-- Data supplied follows --
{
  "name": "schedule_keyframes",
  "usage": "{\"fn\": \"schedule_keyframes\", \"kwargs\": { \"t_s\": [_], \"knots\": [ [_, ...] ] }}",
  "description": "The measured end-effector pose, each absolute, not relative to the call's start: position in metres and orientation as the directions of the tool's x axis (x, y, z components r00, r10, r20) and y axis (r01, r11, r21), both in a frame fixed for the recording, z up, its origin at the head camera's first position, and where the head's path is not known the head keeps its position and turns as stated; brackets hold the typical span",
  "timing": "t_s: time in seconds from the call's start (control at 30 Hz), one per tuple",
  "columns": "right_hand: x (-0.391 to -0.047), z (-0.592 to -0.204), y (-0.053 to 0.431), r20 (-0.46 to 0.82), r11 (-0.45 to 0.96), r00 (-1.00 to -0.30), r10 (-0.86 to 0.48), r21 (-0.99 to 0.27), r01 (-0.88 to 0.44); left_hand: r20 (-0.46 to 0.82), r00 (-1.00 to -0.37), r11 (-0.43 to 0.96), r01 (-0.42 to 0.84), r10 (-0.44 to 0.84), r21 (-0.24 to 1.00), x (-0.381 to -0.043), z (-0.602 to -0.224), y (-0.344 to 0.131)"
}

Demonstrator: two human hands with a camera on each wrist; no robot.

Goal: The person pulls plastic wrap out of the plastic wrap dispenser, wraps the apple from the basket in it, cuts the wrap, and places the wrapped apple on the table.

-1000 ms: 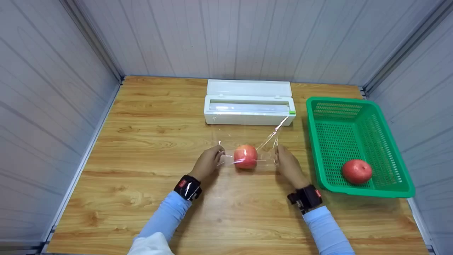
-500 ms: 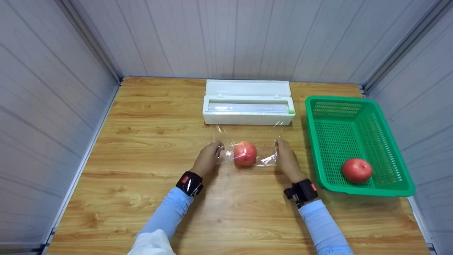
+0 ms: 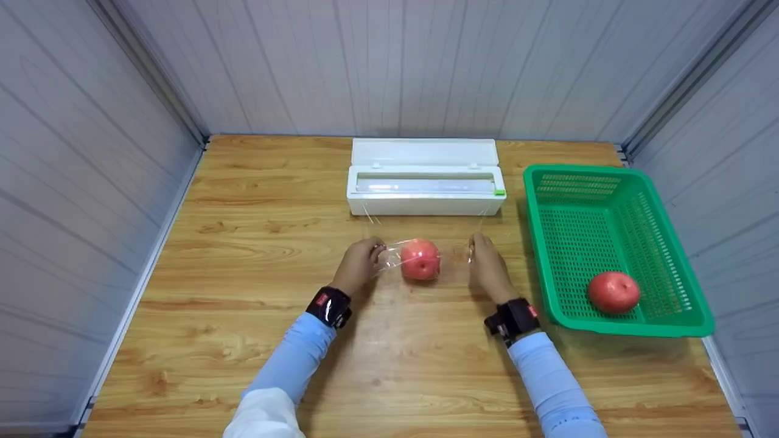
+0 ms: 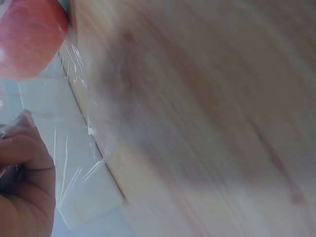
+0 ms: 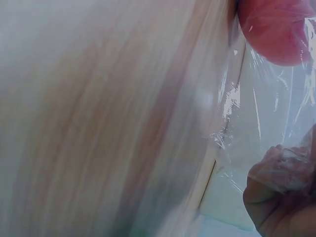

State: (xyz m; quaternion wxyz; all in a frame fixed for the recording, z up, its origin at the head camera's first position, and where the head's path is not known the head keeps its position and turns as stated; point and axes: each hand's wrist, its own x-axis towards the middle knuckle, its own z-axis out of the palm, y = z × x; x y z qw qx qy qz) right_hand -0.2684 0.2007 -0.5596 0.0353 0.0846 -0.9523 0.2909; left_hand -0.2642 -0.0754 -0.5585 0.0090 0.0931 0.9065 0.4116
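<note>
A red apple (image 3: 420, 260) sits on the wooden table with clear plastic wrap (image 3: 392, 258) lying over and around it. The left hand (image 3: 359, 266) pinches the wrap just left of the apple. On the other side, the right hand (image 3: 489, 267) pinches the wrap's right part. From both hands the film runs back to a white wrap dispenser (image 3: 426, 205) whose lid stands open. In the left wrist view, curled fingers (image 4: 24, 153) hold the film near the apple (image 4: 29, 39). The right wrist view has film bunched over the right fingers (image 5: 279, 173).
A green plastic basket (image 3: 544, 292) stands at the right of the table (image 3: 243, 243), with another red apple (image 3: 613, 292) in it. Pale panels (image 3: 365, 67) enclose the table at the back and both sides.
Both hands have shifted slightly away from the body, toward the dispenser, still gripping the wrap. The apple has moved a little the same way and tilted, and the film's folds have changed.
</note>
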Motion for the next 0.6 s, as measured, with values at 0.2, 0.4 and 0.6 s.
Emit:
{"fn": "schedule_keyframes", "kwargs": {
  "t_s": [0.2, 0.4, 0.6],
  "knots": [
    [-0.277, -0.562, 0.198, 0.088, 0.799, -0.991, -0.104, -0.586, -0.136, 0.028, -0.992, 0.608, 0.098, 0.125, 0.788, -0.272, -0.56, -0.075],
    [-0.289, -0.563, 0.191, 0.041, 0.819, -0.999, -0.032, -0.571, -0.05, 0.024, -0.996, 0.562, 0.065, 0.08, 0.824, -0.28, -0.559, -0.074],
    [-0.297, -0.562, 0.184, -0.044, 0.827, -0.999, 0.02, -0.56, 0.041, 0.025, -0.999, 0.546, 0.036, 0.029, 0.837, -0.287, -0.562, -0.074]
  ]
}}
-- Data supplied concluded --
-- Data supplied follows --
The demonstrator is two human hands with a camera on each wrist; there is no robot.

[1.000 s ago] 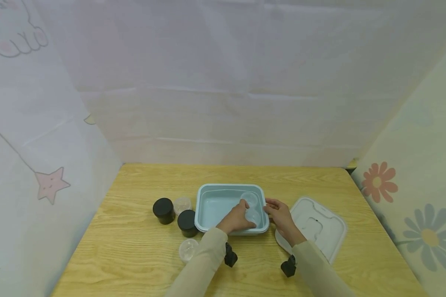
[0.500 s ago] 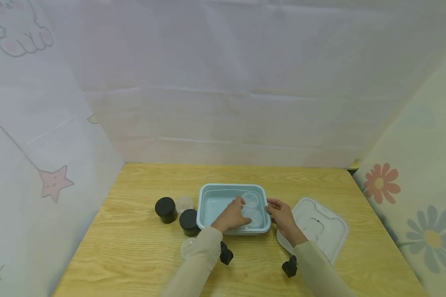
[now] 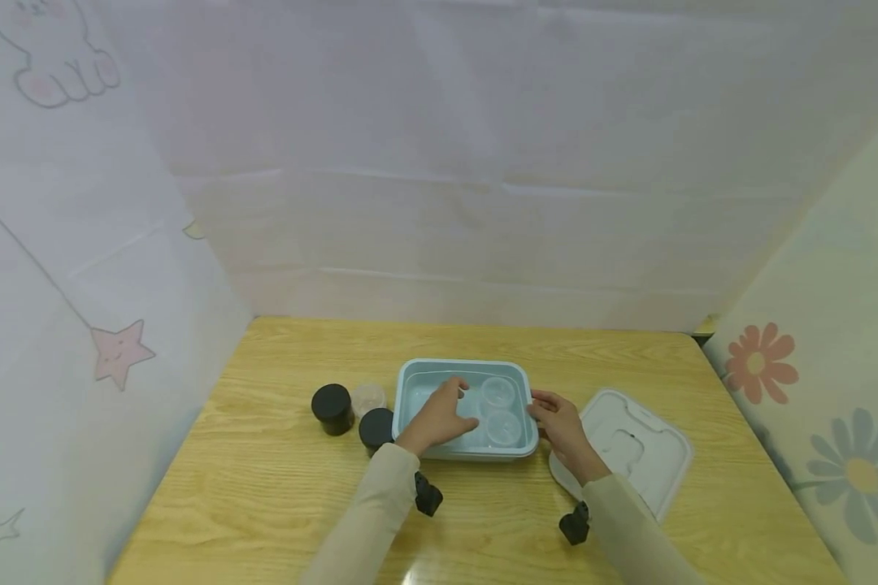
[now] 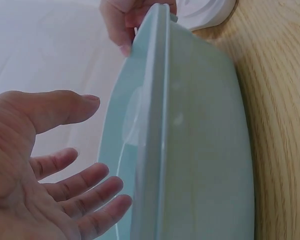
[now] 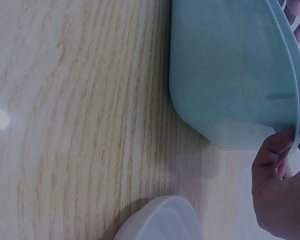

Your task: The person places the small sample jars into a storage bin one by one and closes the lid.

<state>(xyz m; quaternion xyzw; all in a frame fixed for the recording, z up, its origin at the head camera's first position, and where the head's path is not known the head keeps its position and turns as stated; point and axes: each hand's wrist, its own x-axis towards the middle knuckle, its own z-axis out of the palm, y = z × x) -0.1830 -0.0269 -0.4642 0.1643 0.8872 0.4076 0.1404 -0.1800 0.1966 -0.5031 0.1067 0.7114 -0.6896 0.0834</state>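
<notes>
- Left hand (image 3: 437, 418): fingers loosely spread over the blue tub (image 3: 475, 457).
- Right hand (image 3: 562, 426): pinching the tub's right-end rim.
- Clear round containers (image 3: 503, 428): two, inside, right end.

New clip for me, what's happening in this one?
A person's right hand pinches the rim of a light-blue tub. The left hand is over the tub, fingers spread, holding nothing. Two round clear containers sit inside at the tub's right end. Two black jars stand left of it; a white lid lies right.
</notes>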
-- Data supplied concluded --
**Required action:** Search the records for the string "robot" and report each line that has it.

**Task result:**
Demonstrator: two human hands with a camera on each wrist; no robot.
The demonstrator is two human hands with a camera on each wrist; there is no robot.

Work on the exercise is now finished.